- [TASK REQUIREMENTS]
Check every line of the entries that follow, and copy the ones containing "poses".

*** RECORDS SUPPLIED

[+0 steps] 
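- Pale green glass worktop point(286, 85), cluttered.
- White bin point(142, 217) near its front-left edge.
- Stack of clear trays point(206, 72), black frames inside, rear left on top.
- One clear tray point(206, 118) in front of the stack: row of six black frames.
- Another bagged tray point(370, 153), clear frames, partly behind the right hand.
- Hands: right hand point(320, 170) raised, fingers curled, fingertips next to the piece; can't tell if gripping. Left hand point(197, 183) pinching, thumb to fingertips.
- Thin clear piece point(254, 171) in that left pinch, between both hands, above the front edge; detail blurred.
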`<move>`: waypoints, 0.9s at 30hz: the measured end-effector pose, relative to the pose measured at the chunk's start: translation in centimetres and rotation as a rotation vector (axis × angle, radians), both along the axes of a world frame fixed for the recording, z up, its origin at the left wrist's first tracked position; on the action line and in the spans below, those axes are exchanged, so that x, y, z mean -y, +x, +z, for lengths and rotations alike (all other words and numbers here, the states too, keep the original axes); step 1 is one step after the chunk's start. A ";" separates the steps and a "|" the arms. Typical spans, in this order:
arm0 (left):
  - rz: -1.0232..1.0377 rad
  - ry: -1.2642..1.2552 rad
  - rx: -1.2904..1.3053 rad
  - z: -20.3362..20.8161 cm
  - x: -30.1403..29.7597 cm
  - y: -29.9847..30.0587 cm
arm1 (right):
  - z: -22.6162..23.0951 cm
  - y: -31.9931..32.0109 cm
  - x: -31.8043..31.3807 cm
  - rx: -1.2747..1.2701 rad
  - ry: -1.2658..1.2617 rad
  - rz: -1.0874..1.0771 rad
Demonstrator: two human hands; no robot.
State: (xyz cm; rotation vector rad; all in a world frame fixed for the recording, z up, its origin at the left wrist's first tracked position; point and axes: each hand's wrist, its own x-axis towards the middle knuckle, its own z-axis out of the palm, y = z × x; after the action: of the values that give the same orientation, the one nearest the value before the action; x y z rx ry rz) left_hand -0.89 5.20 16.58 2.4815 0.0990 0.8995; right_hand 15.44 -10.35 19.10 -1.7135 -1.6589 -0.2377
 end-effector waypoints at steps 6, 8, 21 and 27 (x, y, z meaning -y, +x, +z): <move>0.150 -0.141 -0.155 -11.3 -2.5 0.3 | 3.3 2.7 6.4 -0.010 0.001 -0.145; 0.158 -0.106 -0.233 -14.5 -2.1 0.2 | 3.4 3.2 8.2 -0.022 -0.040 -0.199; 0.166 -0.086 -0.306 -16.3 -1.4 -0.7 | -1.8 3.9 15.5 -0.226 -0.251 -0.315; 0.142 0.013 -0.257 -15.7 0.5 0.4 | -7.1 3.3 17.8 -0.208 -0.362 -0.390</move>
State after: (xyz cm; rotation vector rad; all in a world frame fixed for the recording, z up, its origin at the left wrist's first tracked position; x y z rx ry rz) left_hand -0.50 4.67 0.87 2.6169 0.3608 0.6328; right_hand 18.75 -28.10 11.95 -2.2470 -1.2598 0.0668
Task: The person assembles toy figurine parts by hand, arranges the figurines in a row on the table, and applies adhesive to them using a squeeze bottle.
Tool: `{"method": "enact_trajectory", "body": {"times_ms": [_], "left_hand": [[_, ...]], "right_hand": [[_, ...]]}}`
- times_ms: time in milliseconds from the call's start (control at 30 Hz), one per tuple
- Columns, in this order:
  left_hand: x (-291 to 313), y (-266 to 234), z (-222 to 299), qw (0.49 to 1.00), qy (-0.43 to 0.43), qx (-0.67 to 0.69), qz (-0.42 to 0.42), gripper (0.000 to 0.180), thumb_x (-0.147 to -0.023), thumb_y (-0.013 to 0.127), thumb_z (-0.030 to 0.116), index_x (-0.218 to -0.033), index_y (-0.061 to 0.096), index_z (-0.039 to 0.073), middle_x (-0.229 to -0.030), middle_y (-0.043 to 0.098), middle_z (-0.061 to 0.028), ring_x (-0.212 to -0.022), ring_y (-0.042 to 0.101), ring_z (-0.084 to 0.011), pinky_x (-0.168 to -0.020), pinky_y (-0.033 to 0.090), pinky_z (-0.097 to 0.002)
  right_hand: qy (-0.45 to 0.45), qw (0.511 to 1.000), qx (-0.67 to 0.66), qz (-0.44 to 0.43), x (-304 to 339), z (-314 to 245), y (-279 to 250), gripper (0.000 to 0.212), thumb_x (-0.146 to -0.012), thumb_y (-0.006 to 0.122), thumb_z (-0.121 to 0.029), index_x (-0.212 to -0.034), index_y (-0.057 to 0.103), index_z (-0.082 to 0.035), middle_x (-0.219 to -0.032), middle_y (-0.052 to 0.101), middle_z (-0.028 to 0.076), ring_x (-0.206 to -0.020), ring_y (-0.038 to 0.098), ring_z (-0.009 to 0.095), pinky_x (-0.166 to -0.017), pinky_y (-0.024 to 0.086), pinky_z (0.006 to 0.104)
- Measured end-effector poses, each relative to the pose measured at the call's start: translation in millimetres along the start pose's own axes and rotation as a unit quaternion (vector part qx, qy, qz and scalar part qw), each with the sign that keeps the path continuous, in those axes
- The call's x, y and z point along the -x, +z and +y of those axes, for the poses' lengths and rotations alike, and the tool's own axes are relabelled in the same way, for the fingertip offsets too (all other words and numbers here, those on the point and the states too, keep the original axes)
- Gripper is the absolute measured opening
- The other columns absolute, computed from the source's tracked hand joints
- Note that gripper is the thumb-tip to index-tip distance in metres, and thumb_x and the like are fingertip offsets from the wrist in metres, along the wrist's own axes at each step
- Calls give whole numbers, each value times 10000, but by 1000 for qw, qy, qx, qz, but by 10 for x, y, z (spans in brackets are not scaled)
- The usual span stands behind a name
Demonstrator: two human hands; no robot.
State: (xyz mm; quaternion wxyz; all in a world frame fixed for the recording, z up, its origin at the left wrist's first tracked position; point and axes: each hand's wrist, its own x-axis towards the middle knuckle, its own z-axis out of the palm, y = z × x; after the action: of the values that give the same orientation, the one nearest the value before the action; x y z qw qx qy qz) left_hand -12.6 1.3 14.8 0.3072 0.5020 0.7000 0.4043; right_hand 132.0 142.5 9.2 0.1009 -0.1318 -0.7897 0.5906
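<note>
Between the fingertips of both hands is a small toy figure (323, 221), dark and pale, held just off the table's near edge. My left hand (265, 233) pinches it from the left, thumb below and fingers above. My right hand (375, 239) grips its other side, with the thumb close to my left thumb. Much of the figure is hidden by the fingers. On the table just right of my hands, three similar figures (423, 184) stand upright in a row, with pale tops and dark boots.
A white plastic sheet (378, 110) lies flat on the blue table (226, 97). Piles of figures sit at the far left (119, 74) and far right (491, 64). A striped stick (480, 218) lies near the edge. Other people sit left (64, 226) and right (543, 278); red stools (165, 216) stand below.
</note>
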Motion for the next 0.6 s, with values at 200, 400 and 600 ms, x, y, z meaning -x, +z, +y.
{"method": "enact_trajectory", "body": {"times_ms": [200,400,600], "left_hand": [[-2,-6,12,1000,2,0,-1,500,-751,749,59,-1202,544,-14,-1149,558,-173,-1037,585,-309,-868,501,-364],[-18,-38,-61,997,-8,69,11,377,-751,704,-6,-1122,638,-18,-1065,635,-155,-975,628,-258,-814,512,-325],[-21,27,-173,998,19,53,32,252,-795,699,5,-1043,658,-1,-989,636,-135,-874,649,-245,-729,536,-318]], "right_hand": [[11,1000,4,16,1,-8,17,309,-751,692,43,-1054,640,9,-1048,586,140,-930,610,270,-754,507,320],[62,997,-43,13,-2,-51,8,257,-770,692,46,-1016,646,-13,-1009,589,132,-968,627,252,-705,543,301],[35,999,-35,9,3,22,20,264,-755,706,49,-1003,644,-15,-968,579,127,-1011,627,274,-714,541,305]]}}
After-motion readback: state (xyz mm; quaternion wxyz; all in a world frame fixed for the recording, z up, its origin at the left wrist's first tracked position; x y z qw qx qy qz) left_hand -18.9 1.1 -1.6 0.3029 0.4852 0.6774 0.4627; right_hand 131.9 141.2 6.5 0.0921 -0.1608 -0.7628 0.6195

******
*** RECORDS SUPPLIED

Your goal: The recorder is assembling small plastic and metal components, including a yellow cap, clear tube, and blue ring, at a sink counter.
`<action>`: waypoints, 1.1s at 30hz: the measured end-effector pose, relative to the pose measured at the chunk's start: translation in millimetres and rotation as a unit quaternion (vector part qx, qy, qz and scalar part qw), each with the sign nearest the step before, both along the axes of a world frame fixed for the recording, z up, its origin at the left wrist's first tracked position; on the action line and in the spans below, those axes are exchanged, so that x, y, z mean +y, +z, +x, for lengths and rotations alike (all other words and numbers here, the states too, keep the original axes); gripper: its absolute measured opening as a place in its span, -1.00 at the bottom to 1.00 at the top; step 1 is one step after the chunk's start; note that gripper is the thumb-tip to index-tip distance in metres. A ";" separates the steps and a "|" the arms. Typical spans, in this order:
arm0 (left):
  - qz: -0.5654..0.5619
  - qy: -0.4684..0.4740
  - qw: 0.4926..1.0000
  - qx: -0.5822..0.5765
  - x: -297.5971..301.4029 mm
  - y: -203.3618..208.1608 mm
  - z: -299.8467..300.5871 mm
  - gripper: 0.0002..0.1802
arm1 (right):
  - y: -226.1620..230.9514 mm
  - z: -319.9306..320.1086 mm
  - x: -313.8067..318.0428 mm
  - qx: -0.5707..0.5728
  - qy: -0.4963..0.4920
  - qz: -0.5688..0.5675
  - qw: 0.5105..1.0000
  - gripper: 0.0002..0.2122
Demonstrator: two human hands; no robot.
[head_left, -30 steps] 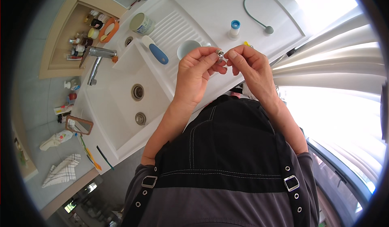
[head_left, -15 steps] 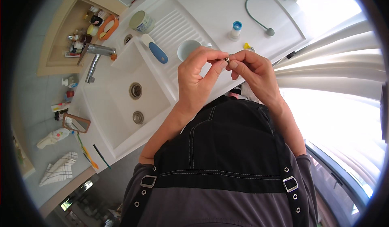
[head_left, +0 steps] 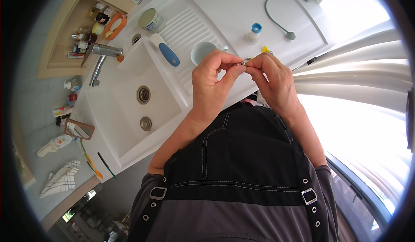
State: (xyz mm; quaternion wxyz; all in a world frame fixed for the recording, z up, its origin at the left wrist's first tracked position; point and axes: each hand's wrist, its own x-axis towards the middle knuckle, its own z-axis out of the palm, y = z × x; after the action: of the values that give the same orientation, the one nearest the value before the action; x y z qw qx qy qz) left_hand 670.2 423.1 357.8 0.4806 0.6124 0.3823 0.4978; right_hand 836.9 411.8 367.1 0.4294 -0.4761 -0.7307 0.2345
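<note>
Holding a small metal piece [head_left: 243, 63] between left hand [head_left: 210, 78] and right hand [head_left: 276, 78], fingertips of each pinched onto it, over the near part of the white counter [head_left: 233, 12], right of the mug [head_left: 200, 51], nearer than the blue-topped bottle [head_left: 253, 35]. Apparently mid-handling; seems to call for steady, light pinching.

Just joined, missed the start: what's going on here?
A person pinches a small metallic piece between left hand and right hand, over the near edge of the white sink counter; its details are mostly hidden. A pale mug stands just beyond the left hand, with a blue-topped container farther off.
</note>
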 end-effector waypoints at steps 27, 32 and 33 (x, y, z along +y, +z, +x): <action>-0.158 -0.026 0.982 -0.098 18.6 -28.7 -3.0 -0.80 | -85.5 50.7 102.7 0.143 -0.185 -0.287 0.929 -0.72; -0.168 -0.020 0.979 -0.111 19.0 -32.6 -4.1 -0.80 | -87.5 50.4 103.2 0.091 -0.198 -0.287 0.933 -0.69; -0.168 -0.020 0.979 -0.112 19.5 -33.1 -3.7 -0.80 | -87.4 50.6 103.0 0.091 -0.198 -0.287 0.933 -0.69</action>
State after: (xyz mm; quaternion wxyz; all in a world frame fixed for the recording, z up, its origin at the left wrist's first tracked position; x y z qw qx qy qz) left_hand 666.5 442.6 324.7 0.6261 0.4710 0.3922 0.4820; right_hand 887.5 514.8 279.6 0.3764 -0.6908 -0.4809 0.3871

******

- [PROBLEM SOLUTION]
- Measured end-effector poses, each relative to the pose measured at the call's start: translation in millimetres along the start pose's own axes and rotation as a unit quaternion (vector part qx, qy, qz and scalar part qw), each with the sign that keeps the path continuous, in those axes
- The call's x, y and z point along the -x, +z and +y of those axes, for the poses' lengths and rotations alike, and the tool's own axes are relabelled in the same way, for the fingertip offsets too (all other words and numbers here, those on the point and the states too, keep the original axes)

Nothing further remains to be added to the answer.